Use the entries below and reproduce exactly the lines from the one containing "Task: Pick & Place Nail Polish" down to the one containing "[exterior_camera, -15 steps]", both of them included.

┄┄┄┄┄┄┄┄┄┄┄┄┄┄┄┄┄┄┄┄

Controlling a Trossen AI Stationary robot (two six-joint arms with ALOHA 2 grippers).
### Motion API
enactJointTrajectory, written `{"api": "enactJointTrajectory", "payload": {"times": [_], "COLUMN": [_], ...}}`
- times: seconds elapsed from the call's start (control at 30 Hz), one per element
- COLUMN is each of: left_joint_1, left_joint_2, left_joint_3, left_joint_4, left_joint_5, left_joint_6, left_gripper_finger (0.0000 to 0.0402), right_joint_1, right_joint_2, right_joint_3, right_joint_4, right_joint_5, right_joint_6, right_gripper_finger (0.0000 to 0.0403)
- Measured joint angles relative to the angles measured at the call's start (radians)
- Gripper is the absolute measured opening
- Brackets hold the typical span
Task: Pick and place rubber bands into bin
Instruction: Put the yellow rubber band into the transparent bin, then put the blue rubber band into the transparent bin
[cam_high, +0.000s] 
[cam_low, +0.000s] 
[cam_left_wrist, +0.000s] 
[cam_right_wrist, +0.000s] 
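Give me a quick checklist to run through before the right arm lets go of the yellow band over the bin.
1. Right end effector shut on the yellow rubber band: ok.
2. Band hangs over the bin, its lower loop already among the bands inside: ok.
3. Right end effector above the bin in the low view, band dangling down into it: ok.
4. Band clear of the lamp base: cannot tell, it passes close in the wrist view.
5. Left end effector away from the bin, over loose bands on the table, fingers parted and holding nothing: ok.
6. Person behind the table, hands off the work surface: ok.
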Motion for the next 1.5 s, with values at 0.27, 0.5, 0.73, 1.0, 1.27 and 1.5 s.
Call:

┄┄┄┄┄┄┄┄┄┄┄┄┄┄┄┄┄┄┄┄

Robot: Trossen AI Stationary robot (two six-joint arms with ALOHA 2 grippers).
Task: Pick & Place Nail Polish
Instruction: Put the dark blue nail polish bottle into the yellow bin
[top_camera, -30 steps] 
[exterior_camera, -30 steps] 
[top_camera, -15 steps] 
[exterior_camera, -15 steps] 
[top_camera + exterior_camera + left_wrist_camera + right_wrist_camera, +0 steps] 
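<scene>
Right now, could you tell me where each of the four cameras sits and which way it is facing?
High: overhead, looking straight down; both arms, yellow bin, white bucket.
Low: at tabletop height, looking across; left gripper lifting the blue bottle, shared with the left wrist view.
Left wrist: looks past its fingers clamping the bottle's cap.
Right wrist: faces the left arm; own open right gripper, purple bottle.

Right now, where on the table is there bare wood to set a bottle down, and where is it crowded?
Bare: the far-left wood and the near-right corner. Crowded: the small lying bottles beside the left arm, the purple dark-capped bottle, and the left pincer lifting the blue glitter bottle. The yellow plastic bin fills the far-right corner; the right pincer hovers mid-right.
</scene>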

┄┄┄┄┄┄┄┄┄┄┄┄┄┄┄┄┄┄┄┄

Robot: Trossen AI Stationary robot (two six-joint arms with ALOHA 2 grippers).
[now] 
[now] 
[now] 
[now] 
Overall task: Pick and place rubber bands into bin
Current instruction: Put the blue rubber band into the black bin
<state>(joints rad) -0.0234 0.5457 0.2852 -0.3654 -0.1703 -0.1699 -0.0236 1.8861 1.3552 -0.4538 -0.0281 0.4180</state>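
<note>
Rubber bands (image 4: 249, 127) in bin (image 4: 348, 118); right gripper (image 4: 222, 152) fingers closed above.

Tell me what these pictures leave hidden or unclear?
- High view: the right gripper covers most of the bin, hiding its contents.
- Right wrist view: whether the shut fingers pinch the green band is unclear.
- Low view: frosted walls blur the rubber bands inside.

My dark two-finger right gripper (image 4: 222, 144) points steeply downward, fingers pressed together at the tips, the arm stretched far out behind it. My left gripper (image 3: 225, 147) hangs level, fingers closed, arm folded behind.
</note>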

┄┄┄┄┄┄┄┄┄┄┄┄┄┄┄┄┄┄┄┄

■ **EXPECTED OUTPUT**
Task: Pick & Place Nail Polish
Instruction: Put the dark blue nail polish bottle into the yellow bin
[top_camera, -30 steps] 
[exterior_camera, -30 steps] 
[top_camera, -15 steps] 
[exterior_camera, -15 steps] 

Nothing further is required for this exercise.